Brief: Filter the entries, keeping every line with the string "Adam".
#####
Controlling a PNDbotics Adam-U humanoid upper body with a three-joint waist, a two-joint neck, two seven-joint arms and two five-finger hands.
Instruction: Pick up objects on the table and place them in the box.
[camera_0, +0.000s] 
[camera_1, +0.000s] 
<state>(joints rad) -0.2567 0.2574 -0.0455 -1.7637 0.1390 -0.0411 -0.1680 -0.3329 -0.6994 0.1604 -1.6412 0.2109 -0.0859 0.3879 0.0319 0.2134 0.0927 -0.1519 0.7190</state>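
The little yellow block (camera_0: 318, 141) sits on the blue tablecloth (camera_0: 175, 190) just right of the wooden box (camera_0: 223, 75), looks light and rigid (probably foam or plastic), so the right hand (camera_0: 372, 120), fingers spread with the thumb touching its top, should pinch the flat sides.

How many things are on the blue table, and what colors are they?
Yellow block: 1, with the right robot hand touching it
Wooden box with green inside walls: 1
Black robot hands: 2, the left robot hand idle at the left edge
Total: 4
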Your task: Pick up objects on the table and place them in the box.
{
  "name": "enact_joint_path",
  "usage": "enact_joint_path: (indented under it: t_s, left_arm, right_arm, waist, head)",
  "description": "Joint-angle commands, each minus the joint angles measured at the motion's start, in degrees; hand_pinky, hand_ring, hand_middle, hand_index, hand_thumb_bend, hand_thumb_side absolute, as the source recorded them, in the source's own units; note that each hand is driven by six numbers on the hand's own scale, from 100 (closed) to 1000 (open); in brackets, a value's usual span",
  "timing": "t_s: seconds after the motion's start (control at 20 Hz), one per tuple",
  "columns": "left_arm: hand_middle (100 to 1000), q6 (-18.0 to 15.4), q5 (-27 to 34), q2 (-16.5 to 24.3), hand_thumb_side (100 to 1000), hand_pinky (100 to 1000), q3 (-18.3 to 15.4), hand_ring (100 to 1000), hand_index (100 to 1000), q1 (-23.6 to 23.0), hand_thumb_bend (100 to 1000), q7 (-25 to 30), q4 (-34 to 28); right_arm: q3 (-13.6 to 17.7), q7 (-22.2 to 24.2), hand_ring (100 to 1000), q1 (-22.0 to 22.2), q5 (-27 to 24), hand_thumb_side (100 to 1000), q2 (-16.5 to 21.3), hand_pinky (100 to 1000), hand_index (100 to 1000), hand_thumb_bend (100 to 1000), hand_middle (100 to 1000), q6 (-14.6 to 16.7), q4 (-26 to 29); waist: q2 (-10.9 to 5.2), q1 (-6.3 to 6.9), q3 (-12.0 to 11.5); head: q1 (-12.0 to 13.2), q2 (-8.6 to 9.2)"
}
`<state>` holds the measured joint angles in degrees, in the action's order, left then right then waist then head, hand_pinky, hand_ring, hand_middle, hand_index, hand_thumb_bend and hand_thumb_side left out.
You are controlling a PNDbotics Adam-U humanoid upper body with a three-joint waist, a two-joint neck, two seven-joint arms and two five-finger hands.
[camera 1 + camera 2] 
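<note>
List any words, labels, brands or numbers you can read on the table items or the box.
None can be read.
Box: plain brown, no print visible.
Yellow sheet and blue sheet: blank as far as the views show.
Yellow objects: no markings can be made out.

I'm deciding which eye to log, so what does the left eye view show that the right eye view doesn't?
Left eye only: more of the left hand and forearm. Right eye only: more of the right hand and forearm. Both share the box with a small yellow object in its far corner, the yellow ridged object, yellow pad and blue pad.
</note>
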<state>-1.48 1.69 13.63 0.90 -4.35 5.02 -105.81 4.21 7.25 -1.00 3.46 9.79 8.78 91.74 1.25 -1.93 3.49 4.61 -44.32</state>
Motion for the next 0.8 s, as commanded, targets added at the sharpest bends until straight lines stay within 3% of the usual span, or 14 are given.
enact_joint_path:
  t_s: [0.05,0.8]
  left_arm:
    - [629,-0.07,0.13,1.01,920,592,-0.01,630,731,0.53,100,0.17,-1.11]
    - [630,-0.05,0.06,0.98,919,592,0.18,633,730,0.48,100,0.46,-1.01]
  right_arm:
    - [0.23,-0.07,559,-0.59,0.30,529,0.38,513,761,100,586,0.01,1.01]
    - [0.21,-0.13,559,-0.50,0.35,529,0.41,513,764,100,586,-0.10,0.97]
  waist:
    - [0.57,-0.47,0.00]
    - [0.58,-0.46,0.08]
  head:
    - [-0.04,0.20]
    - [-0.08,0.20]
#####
Exercise solution:
Controlling a PNDbotics Adam-U humanoid upper body with a three-joint waist, a two-joint neck, two seven-joint arms and two five-finger hands.
You are controlling a PNDbotics Adam-U humanoid upper body with a three-joint waist, a two-joint neck, two seven-joint arms and two five-finger hands.

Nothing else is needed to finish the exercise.